What is needed
From the first line to the last, print the data exactly.

Recorded information
::::::

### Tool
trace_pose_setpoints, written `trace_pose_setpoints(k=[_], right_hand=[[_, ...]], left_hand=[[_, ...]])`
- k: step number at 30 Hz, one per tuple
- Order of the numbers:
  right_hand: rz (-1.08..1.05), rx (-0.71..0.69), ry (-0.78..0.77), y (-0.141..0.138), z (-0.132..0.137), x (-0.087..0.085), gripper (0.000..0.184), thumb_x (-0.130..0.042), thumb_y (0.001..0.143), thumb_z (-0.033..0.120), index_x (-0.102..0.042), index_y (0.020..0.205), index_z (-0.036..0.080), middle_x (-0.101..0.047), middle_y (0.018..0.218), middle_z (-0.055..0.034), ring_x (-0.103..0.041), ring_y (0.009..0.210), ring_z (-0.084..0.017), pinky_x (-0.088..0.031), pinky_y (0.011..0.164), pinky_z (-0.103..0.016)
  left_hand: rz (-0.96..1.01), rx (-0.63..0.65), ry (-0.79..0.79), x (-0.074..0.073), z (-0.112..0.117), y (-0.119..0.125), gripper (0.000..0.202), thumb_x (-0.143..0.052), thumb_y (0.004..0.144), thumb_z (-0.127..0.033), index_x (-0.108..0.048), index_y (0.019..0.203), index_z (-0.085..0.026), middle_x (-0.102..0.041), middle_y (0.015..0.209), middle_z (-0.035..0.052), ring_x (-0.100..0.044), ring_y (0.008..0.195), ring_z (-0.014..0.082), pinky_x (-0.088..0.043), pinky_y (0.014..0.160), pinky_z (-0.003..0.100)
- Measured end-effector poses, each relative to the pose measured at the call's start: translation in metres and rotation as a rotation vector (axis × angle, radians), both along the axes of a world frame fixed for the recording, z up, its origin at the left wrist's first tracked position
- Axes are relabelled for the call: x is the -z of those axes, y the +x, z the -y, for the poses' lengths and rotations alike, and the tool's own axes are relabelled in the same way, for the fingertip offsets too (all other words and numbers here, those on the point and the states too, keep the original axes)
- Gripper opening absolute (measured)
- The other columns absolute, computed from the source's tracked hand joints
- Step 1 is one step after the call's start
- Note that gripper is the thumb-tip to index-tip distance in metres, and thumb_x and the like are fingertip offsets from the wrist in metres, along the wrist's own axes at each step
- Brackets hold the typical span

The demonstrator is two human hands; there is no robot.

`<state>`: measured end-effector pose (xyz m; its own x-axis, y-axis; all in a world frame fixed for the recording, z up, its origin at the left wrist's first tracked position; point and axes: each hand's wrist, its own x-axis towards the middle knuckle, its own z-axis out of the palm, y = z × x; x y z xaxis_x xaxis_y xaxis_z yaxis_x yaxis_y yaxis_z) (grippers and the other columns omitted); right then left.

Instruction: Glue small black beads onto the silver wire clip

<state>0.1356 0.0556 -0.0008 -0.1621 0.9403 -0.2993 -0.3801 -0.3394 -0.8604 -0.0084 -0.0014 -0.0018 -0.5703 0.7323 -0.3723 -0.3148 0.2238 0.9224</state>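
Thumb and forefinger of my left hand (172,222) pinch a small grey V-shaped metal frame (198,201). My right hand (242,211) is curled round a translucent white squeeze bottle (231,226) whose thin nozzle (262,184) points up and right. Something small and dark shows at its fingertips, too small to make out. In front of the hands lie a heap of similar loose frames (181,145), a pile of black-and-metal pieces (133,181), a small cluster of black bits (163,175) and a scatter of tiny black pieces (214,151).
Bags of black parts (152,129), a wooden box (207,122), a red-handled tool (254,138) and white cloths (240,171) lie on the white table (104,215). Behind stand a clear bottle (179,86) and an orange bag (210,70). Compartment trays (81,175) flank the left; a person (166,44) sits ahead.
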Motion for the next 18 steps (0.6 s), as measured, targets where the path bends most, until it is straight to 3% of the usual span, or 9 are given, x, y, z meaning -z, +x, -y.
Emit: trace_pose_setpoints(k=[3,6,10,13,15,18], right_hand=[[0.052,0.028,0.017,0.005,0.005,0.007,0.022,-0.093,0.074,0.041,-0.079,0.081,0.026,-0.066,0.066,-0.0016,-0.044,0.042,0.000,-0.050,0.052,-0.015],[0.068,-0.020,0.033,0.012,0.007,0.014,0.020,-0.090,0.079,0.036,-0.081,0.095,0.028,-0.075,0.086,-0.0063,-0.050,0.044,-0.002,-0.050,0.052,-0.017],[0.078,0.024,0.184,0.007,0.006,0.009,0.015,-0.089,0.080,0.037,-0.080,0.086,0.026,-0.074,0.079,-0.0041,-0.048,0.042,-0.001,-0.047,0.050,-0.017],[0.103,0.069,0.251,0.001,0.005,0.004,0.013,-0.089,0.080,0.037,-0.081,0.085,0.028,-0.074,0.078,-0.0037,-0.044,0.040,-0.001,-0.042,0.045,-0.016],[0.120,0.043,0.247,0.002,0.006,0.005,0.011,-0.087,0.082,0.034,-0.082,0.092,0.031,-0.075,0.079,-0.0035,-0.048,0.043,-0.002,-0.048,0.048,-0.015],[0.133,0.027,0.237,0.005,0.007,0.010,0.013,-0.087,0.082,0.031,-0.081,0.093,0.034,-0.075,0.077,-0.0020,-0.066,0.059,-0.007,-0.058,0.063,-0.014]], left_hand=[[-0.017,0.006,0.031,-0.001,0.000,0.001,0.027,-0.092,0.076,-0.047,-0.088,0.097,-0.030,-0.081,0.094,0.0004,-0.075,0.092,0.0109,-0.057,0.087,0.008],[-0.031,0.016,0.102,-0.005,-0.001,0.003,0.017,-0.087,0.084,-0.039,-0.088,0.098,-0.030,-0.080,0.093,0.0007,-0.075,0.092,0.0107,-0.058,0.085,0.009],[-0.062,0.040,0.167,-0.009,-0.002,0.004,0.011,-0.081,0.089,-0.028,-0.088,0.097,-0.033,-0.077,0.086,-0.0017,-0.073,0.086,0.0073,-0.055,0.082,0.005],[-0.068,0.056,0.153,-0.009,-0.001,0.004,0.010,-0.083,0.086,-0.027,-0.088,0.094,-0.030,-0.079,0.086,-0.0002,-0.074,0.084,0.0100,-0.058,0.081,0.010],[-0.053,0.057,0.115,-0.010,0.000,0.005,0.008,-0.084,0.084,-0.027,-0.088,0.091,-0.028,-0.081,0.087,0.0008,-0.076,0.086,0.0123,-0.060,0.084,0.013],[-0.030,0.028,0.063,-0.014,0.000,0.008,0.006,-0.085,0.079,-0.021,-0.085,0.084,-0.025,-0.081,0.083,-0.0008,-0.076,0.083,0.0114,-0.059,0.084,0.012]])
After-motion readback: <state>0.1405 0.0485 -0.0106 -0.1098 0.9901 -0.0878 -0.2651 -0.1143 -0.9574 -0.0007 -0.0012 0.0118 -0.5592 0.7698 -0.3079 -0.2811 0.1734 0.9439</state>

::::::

Solution below
### Tool
trace_pose_setpoints, written `trace_pose_setpoints(k=[_], right_hand=[[_, ...]], left_hand=[[_, ...]])`
- k: step number at 30 Hz, one per tuple
- Order of the numbers:
  right_hand: rz (-1.08..1.05), rx (-0.71..0.69), ry (-0.78..0.77), y (-0.141..0.138), z (-0.132..0.137), x (-0.087..0.085), gripper (0.000..0.184), thumb_x (-0.130..0.042), thumb_y (0.001..0.143), thumb_z (-0.033..0.120), index_x (-0.102..0.042), index_y (0.020..0.205), index_z (-0.036..0.080), middle_x (-0.101..0.047), middle_y (0.018..0.218), middle_z (-0.055..0.034), ring_x (-0.103..0.041), ring_y (0.009..0.210), ring_z (-0.084..0.017), pinky_x (-0.088..0.031), pinky_y (0.011..0.164), pinky_z (-0.103..0.016)
  left_hand: rz (-0.96..1.01), rx (-0.63..0.65), ry (-0.79..0.79), x (-0.074..0.073), z (-0.112..0.117), y (-0.119..0.125), gripper (0.000..0.202), thumb_x (-0.143..0.052), thumb_y (0.004..0.144), thumb_z (-0.127..0.033), index_x (-0.108..0.048), index_y (0.019..0.203), index_z (-0.085..0.026), middle_x (-0.102..0.041), middle_y (0.015..0.209), middle_z (-0.035..0.052), ring_x (-0.100..0.044), ring_y (0.008..0.195), ring_z (-0.014..0.082), pinky_x (-0.088..0.043), pinky_y (0.014..0.160), pinky_z (-0.003..0.100)
- Measured end-effector poses, each relative to the pose measured at the call's start: translation in metres and rotation as a rotation vector (axis × angle, radians), both along the axes of a world frame fixed for the recording, z up, its origin at the left wrist's first tracked position
- Axes are relabelled for the call: x is the -z of those axes, y the +x, z the -y, for the poses' lengths and rotations alike, and the tool's own axes are relabelled in the same way, for the fingertip offsets too (all other words and numbers here, those on the point and the states too, keep the original axes)
- Gripper opening absolute (measured)
- The other columns absolute, computed from the source's tracked hand joints
- Step 1 is one step after the call's start
- Note that gripper is the thumb-tip to index-tip distance in metres, and thumb_x and the like are fingertip offsets from the wrist in metres, along the wrist's own axes at each step
- Brackets hold the typical span

The demonstrator is two human hands; there is no robot.

`<state>`: measured end-effector pose (xyz m; its own x-axis, y-axis; all in a world frame fixed for the recording, z up, its origin at the left wrist's first tracked position; point and axes: each hand's wrist, its own x-axis towards the middle knuckle, its own z-axis out of the palm, y = z × x; x y z xaxis_x xaxis_y xaxis_z yaxis_x yaxis_y yaxis_z) (grippers and the other columns omitted); right then left.

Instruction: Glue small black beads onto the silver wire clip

<state>0.1356 0.0556 -0.0008 -0.1621 0.9403 -0.2993 -0.3801 -0.3394 -0.8604 -0.0084 -0.0014 -0.0018 -0.5703 0.7323 -0.3723 -0.3148 0.2238 0.9224</state>
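Thumb and forefinger of my left hand (172,222) pinch a small grey V-shaped metal frame (198,201). My right hand (242,211) is curled round a translucent white squeeze bottle (231,226) whose thin nozzle (262,184) points up and right. Something small and dark shows at its fingertips, too small to make out. In front of the hands lie a heap of similar loose frames (181,145), a pile of black-and-metal pieces (133,181), a small cluster of black bits (163,175) and a scatter of tiny black pieces (214,151).
Bags of black parts (152,129), a wooden box (207,122), a red-handled tool (254,138) and white cloths (240,171) lie on the white table (104,215). Behind stand a clear bottle (179,86) and an orange bag (210,70). Compartment trays (81,175) flank the left; a person (166,44) sits ahead.
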Motion for the next 18 steps (0.6 s), as measured, targets where the path bends most, until it is straight to 3% of the usual span, or 9 are given, x, y, z meaning -z, +x, -y.
Emit: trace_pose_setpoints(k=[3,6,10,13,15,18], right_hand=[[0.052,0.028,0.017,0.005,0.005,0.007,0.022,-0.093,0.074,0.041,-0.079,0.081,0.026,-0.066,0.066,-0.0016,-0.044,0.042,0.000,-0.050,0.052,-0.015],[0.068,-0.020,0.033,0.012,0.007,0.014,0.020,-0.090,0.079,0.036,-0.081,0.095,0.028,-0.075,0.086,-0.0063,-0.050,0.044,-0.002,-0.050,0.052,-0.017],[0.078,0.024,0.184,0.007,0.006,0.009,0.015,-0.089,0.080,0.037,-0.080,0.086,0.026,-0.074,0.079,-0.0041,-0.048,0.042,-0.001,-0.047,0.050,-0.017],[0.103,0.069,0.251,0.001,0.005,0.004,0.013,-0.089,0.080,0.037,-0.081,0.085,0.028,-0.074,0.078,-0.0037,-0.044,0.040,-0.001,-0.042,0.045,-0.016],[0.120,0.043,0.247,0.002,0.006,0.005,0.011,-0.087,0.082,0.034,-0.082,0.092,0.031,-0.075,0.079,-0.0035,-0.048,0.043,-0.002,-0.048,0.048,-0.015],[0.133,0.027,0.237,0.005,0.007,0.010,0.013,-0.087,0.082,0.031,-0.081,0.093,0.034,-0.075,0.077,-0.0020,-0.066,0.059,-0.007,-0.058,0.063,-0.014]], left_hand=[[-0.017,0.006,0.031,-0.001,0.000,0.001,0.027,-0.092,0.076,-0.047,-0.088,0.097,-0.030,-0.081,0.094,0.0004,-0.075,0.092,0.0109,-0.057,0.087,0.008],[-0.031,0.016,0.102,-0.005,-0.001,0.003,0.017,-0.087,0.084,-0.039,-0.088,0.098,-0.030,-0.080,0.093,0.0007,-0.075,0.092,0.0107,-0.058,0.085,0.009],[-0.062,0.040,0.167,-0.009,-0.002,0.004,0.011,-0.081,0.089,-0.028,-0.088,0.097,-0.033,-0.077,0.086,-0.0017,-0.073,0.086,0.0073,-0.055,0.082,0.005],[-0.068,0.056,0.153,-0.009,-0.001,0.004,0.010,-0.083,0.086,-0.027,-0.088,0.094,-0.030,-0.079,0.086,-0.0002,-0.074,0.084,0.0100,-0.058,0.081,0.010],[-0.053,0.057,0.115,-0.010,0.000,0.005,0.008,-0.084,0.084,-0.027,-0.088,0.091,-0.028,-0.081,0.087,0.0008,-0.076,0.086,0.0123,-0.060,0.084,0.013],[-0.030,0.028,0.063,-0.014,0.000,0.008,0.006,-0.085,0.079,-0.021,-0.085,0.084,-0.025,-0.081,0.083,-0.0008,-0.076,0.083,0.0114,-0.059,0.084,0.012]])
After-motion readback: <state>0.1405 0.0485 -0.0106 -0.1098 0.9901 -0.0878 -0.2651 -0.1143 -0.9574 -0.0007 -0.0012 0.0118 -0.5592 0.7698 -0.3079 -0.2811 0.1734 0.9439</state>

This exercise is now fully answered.